◆ MATERIAL PROVIDED ◆
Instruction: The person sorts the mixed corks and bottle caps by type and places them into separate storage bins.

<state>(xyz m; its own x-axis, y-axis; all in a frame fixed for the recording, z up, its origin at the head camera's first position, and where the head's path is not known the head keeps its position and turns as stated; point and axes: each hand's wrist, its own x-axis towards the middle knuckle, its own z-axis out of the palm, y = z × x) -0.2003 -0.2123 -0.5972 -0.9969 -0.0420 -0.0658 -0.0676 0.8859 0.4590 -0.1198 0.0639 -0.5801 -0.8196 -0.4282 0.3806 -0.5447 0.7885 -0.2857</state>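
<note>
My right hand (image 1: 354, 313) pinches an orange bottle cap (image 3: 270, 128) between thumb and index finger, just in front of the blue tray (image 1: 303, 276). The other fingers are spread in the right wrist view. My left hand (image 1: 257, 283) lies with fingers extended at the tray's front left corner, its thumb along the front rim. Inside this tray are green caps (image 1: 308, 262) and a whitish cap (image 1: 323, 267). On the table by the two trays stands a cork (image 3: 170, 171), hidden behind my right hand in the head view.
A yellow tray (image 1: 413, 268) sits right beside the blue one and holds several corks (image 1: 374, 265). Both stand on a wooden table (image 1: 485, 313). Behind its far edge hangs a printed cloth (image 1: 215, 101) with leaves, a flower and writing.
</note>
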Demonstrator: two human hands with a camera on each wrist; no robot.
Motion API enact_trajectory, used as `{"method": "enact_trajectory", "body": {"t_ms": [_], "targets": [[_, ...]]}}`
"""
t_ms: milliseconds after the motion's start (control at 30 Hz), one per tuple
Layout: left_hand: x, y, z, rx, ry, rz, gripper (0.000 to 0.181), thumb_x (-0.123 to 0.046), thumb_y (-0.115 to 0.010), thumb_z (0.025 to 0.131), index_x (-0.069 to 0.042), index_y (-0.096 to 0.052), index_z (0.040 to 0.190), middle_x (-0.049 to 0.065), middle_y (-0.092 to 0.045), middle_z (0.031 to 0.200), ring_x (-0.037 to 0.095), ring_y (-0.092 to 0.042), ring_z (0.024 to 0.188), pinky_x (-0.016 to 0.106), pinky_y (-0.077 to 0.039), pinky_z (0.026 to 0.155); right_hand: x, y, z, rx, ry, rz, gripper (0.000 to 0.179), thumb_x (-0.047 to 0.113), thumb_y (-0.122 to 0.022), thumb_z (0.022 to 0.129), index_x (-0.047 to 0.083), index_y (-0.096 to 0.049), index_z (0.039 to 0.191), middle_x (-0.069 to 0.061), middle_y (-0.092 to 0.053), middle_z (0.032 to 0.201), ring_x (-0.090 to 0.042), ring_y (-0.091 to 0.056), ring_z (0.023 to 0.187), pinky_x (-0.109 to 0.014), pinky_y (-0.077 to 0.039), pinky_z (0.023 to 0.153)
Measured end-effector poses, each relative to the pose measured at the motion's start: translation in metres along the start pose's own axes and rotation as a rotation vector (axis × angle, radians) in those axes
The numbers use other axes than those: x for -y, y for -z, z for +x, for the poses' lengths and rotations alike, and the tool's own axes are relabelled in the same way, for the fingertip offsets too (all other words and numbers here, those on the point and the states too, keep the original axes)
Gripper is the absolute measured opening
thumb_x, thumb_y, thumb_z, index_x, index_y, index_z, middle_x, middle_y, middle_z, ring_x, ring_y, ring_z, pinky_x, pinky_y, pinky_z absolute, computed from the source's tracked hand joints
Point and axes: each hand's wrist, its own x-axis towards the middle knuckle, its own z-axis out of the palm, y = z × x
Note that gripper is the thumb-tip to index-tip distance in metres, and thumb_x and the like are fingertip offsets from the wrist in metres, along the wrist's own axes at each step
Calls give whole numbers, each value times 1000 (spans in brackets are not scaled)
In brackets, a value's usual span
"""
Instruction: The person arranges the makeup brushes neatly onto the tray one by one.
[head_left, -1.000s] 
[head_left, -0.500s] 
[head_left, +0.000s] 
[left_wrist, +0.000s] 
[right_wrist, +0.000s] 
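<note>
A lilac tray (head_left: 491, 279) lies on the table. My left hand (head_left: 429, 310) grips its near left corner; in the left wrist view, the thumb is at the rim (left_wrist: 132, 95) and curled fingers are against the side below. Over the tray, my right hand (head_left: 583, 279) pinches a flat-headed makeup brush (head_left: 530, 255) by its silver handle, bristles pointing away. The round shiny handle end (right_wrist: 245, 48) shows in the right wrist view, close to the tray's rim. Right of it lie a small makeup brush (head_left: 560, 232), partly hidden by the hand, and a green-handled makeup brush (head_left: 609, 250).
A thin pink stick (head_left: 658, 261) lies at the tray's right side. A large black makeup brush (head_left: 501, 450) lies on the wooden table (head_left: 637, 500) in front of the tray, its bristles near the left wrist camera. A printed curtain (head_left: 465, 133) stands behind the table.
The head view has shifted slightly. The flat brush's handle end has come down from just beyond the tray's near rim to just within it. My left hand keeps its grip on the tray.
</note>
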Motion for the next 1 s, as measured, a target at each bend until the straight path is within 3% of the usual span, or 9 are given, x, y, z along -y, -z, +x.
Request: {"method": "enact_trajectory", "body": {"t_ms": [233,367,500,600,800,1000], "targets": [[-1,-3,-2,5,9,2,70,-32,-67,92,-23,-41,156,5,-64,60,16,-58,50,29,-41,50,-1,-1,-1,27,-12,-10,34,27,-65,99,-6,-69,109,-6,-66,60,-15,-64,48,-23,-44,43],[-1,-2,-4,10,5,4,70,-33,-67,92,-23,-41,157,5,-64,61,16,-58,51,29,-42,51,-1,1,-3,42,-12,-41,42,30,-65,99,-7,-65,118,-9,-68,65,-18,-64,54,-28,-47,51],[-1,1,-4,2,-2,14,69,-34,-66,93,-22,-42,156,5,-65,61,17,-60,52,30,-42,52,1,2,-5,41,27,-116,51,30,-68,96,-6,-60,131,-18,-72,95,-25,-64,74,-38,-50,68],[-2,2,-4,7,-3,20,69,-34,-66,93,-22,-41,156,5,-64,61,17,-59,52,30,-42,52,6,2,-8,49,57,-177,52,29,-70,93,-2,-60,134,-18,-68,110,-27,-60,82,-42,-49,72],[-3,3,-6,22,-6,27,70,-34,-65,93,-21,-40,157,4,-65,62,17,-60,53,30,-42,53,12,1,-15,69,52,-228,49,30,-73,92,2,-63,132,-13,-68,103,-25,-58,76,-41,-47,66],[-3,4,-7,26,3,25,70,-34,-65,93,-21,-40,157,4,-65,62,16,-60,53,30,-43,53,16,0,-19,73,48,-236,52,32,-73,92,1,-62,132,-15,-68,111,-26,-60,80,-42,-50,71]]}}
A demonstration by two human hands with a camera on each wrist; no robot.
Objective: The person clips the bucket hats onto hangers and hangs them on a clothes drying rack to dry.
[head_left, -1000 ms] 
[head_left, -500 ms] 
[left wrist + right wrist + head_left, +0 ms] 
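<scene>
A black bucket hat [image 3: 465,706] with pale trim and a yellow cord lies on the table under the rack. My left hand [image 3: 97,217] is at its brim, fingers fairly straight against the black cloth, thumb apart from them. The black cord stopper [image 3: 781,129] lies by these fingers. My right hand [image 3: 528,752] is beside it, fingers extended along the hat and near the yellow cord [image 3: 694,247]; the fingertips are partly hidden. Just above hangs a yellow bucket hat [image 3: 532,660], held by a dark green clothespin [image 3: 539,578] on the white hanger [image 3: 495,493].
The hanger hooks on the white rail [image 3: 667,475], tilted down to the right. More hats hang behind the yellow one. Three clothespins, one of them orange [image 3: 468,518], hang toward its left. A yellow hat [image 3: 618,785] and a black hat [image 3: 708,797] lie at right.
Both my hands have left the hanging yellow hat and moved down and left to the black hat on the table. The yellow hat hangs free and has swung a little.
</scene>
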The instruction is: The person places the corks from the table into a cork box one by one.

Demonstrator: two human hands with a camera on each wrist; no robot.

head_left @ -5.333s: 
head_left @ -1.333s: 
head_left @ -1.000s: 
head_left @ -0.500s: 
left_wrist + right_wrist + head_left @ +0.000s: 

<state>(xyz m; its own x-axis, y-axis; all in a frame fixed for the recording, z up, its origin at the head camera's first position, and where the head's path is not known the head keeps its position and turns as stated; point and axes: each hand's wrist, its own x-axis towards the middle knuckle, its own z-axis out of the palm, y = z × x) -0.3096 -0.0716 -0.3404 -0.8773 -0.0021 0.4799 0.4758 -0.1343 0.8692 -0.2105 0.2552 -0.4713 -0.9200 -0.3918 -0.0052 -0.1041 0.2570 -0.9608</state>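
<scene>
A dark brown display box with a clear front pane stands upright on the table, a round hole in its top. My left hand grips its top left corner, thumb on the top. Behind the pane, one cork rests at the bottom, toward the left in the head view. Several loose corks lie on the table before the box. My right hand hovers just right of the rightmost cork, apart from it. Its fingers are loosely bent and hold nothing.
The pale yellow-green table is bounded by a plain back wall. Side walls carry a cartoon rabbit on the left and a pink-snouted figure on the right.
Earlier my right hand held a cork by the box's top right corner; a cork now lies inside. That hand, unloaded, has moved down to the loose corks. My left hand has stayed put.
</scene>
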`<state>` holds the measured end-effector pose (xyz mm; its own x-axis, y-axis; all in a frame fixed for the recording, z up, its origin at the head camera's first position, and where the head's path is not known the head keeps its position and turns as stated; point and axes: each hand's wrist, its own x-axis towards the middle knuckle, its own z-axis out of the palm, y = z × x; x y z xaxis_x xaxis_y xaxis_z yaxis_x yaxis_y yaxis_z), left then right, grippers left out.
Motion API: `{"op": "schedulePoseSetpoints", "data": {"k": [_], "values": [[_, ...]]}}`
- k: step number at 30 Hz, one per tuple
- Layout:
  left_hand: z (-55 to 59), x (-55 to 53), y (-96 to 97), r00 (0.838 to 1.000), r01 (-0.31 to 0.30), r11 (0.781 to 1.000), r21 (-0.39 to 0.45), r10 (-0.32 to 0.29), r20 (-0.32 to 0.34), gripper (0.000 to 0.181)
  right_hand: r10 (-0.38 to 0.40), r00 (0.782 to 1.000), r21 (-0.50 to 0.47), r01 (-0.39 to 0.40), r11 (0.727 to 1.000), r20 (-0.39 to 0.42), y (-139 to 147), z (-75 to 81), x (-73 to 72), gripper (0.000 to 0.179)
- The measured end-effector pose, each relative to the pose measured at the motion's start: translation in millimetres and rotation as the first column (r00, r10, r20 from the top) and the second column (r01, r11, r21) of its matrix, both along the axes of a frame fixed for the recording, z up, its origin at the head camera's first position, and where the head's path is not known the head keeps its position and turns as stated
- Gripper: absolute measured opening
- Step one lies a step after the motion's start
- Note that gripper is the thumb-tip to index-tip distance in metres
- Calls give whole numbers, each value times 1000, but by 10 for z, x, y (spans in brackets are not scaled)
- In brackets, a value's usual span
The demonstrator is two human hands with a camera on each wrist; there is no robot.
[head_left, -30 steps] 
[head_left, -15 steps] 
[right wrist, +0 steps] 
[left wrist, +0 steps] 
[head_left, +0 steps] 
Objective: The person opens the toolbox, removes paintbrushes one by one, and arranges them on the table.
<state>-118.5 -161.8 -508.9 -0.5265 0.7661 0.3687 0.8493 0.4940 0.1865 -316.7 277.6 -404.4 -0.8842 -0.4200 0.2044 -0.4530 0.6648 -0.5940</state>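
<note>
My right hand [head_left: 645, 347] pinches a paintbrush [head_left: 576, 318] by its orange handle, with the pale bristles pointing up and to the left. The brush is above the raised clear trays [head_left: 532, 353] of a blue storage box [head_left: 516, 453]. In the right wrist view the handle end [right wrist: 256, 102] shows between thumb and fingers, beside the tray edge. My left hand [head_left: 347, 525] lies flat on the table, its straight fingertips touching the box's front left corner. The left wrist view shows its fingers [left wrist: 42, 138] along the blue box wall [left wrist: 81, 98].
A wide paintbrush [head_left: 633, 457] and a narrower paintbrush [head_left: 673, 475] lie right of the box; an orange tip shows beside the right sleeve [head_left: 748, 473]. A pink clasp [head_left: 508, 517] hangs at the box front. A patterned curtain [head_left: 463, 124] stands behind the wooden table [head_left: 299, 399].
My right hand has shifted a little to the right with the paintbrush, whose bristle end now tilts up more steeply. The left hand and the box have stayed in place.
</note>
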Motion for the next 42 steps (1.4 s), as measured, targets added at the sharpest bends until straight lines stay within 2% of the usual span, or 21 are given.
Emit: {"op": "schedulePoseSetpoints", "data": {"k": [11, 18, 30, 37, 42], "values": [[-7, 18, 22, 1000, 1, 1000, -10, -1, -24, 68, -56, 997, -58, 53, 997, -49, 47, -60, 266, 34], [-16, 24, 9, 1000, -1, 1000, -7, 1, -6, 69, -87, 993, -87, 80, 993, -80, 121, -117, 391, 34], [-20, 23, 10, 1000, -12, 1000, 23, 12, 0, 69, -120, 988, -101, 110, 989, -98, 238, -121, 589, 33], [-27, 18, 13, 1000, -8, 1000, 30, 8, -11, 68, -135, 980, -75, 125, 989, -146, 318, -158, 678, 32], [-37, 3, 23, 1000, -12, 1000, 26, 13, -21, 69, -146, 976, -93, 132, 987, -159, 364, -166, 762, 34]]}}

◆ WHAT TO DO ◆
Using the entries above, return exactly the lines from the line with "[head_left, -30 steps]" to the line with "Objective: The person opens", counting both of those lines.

◆ TASK RESPONSE ◆
[head_left, -30 steps] 
[head_left, -15 steps] 
[right wrist, +0 steps] 
[left wrist, +0 steps] 
[head_left, +0 steps] 
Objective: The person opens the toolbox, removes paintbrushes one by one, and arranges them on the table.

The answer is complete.